ACTIVITY: The lines below starting at the line containing "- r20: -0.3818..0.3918" and ending at the line containing "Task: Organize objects" are to be repeated exactly, with both ends kept and nothing else added.

STORED DATA:
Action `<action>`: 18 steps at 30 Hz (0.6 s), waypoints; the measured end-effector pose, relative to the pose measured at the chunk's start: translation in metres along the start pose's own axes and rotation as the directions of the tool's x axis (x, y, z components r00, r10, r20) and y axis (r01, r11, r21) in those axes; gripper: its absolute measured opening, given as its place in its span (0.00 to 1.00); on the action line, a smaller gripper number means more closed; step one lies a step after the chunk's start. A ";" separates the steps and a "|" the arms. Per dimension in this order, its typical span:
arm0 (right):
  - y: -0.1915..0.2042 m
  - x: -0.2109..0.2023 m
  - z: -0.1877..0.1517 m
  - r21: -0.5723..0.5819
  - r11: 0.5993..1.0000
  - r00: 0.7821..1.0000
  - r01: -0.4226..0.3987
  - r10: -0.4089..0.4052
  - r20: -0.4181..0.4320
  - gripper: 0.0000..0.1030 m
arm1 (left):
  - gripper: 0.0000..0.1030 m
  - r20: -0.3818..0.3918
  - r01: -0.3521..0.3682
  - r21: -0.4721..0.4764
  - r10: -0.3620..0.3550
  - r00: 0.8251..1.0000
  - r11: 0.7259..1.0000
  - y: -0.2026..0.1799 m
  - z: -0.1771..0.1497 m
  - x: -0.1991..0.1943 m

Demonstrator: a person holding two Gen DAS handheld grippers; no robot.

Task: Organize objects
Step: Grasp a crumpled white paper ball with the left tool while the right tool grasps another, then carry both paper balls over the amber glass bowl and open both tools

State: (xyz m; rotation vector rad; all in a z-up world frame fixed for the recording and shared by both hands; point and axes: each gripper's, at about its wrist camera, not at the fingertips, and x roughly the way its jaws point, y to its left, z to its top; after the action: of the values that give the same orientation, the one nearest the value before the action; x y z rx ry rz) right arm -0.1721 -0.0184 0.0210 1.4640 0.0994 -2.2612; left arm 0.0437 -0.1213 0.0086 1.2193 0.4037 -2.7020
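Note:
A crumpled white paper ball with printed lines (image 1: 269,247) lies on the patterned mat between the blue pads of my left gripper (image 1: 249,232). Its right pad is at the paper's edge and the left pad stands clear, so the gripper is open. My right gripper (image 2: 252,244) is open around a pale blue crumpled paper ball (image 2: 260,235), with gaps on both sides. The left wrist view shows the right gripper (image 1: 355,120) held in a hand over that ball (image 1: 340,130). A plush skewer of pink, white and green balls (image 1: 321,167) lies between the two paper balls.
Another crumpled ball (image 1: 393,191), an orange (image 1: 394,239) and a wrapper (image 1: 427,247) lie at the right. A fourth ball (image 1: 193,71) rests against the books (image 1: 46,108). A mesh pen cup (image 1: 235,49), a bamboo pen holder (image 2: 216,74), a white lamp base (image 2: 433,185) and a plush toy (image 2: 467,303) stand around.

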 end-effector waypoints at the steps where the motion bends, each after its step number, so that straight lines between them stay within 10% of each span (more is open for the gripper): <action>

ANSWER AREA:
  - r20: -0.3818..0.3918
  - r01: -0.3521..0.3682
  - r21: -0.4721..0.4764
  - r10: -0.3620..0.3550
  - r00: 0.8251..1.0000
  - r11: 0.7259..1.0000
  - y: -0.2026..0.1799 m
  - z: -0.1771..0.1497 m
  - x: -0.1991..0.1943 m

Demonstrator: a person holding two Gen DAS handheld grippers; no robot.

Task: Organize objects

Nothing more remains to be added to this answer.